→ Dataset excerpts:
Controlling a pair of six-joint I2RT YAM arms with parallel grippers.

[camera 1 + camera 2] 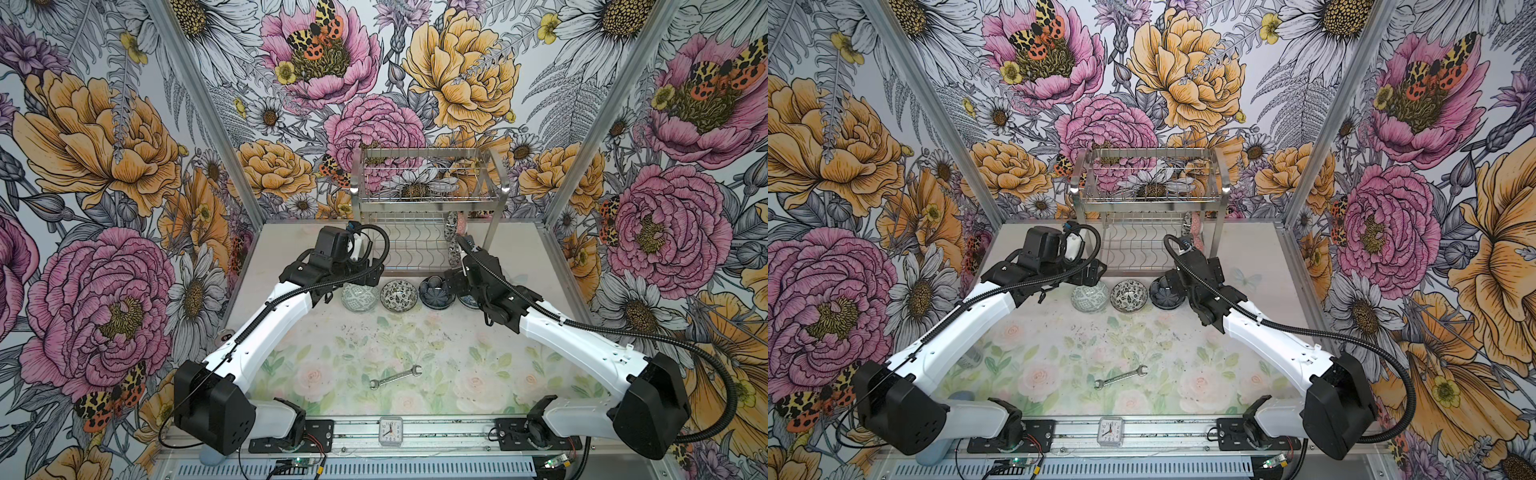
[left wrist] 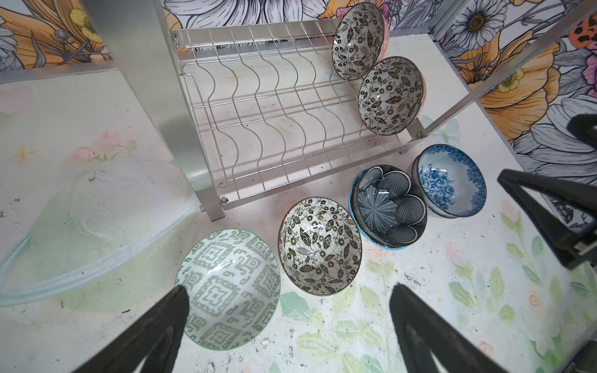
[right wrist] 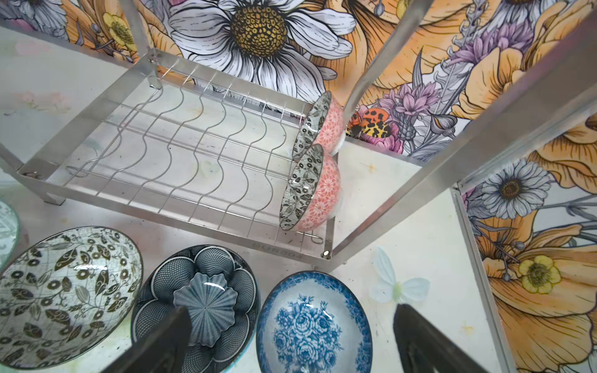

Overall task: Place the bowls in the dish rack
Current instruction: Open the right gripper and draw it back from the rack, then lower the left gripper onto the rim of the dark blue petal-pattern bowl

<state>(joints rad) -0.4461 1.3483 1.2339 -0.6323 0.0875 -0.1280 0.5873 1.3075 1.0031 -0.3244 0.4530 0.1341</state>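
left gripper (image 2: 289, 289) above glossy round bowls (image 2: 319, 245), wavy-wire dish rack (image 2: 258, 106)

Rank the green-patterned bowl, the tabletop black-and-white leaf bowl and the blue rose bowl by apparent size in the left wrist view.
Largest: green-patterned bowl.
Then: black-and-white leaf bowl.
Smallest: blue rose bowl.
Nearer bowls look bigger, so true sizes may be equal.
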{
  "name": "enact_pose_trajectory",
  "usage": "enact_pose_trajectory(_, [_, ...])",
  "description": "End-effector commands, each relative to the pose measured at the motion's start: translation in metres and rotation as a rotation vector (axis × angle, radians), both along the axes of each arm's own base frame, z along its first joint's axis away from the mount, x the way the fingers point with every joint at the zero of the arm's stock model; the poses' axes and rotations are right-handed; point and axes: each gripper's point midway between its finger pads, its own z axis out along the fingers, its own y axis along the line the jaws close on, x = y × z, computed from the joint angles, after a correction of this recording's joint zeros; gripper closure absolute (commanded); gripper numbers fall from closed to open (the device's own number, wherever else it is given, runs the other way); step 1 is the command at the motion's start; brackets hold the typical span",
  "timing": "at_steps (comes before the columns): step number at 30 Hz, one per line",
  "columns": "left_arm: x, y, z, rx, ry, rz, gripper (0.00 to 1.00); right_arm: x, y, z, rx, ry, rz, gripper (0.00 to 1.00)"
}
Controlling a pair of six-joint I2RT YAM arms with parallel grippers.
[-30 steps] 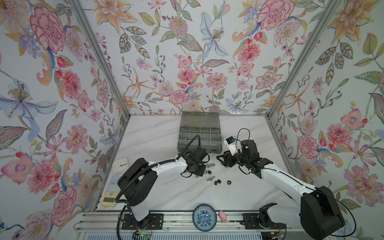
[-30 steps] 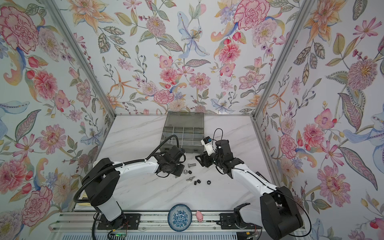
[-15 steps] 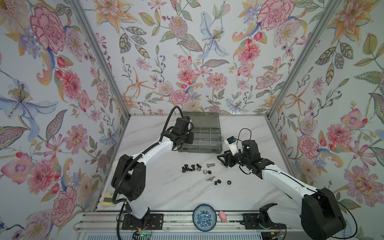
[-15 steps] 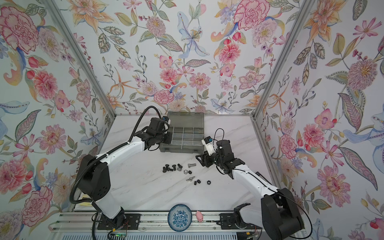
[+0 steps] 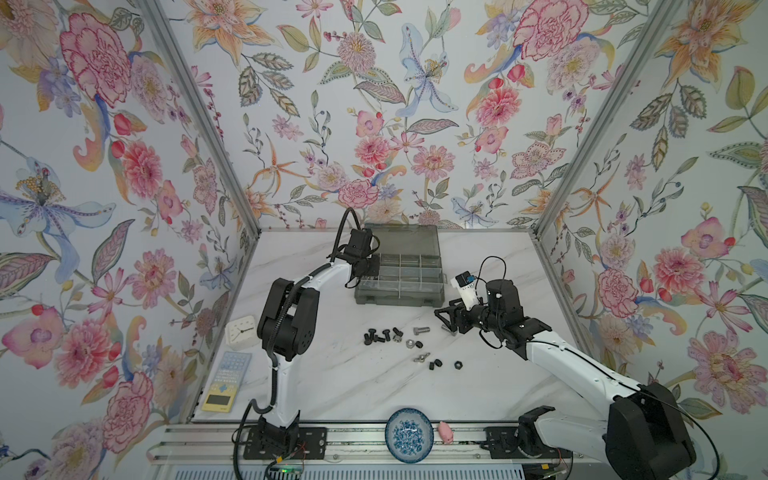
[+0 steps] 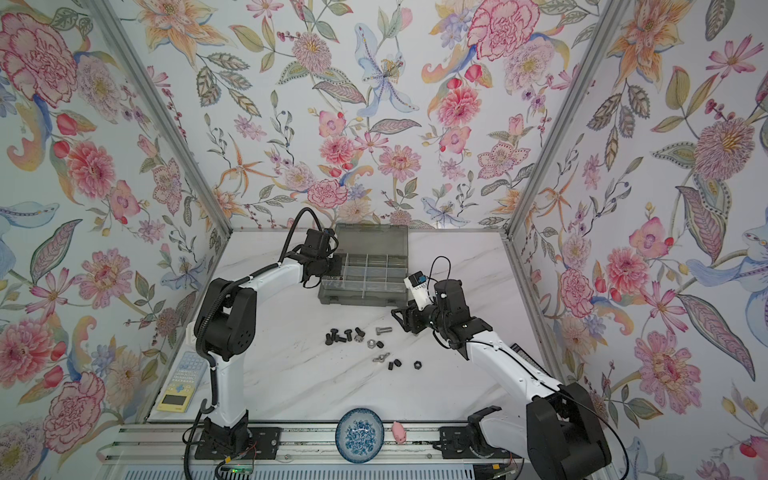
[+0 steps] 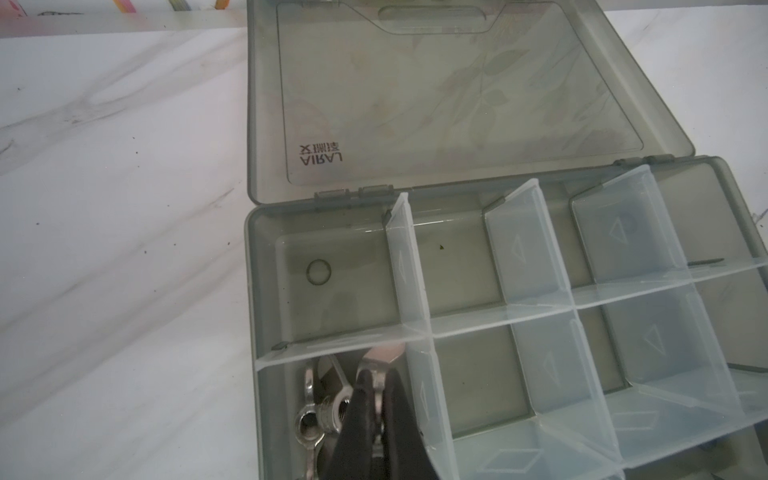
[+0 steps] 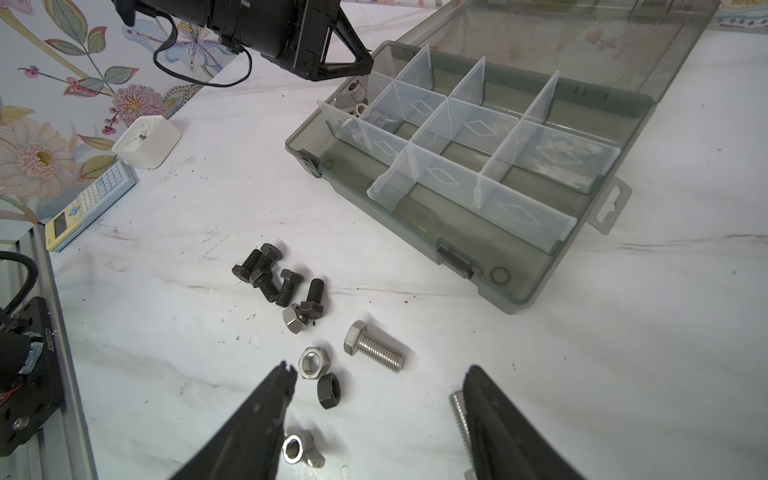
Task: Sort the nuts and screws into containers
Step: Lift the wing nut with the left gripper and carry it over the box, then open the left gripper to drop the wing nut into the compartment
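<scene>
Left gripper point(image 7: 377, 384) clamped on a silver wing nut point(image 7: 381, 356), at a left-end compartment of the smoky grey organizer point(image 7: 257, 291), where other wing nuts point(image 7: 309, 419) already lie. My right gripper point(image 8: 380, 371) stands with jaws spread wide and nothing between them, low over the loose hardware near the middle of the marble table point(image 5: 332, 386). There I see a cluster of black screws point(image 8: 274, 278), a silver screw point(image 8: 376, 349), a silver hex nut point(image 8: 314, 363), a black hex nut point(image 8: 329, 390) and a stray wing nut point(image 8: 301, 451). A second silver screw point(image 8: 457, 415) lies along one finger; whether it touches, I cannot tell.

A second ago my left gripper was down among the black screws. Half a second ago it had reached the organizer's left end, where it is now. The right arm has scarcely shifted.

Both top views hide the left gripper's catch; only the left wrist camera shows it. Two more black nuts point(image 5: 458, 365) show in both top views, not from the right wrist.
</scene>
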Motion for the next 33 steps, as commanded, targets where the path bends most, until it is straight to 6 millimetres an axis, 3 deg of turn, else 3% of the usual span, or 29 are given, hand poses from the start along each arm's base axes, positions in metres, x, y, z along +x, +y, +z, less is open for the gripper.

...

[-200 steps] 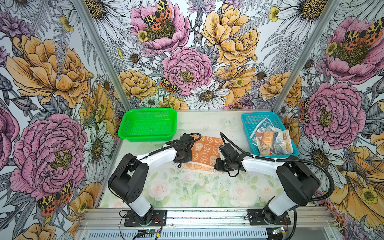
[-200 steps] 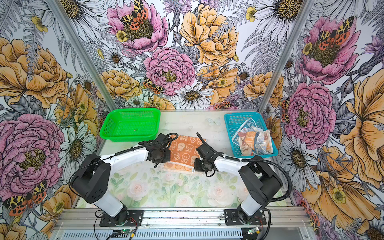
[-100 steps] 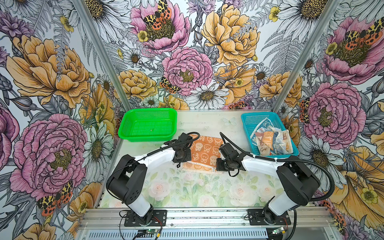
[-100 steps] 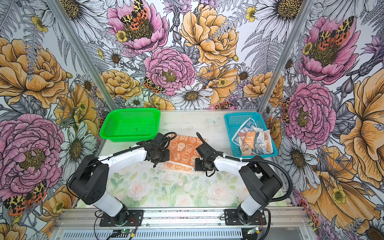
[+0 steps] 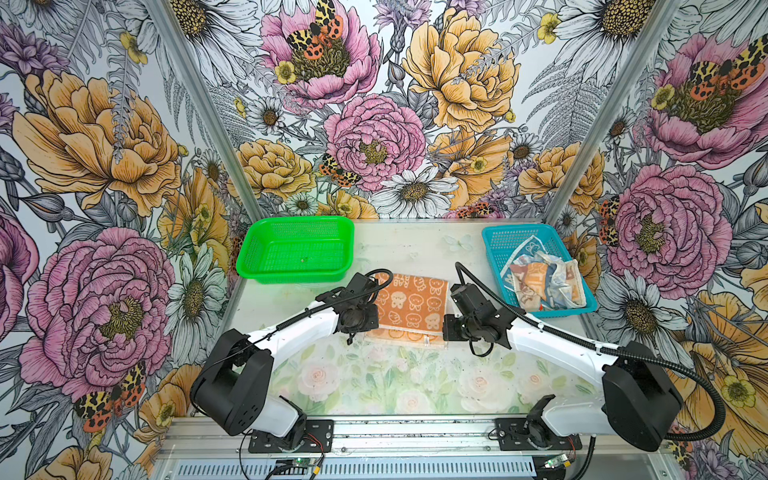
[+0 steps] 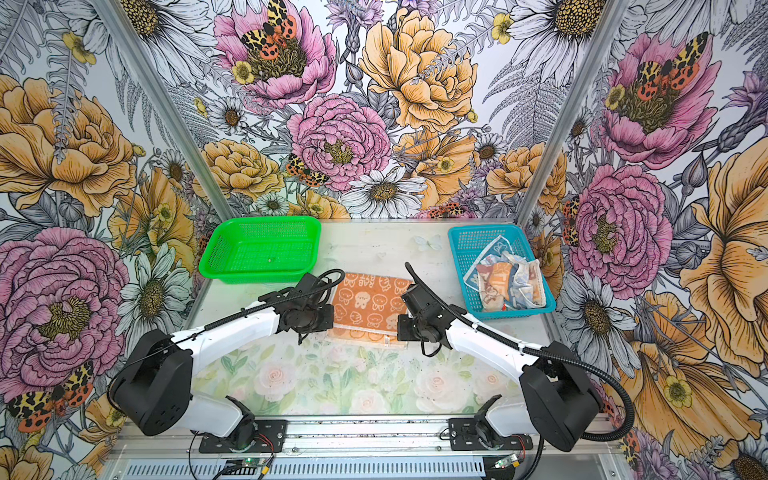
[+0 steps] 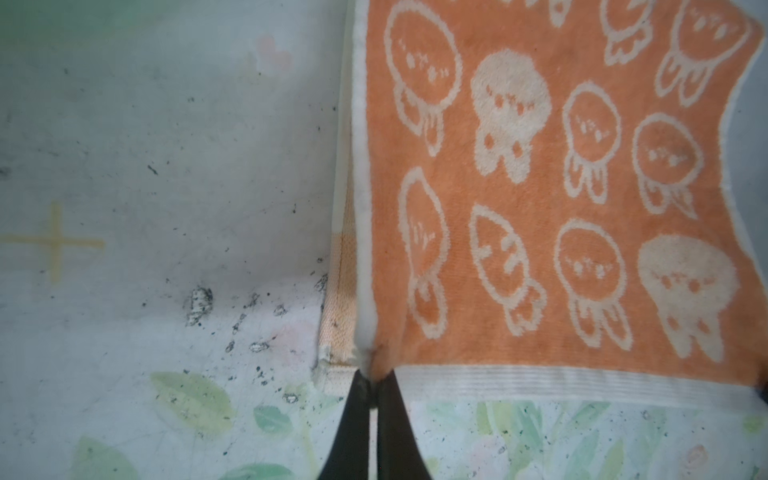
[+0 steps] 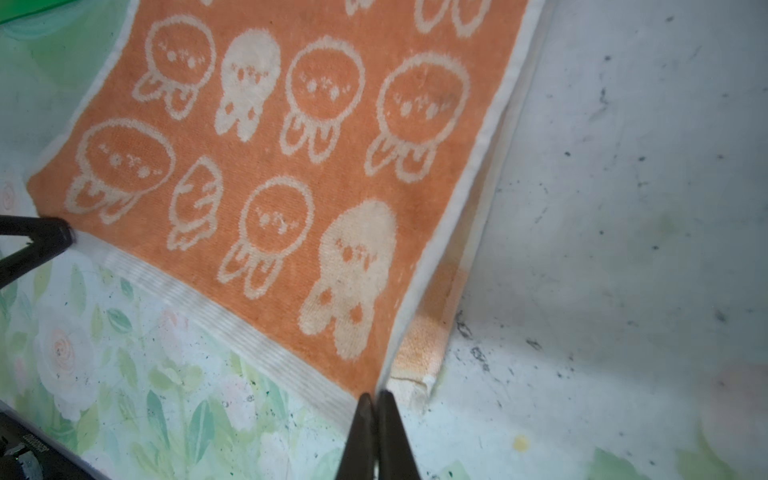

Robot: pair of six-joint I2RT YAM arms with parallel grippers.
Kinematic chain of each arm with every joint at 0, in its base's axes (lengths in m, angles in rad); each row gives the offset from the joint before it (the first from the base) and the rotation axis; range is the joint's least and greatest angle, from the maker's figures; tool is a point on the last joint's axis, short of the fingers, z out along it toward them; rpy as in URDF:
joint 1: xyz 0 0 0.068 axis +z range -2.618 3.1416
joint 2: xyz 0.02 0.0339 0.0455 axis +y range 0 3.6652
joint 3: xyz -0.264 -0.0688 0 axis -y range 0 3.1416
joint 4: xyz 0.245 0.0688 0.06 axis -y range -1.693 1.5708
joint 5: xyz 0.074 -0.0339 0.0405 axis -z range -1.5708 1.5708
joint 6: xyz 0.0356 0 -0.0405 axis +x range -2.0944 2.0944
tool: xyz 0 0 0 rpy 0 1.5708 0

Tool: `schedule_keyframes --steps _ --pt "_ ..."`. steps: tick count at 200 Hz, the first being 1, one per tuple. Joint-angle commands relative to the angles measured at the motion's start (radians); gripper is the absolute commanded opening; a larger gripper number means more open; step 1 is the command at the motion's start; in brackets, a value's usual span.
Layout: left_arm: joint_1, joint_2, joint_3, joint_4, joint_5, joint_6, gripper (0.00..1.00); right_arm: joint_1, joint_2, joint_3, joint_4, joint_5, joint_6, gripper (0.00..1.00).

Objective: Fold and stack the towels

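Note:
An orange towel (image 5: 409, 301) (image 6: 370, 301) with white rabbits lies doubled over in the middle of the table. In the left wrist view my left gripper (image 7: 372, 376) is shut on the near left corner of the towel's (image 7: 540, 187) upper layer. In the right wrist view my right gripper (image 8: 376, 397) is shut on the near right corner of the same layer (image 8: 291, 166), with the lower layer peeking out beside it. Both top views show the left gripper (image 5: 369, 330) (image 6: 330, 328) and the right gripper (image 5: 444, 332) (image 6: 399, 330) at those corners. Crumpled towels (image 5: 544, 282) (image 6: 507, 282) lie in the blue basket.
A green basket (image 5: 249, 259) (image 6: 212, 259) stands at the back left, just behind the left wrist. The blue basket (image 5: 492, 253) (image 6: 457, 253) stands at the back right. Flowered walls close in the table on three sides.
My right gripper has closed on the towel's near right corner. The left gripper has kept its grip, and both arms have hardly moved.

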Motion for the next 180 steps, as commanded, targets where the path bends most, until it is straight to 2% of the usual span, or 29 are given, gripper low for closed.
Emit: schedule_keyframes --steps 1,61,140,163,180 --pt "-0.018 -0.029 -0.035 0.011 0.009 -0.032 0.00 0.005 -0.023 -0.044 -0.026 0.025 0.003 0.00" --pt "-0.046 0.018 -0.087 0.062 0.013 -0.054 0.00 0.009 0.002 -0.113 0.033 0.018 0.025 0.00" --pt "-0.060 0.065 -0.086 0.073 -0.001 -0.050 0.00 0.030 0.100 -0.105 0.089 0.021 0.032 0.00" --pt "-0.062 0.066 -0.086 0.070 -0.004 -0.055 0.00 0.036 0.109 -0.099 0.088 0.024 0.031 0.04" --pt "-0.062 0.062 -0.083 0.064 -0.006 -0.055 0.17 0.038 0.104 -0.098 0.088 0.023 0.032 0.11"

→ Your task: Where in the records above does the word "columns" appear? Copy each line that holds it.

→ Solution to the exercise:
  "timing": "at_steps (comes before the columns): step number at 30 Hz, one per line",
  "columns": "left_arm: x, y, z, rx, ry, rz, gripper (0.00 to 1.00); right_arm: x, y, z, rx, ry, rz, gripper (0.00 to 1.00)"

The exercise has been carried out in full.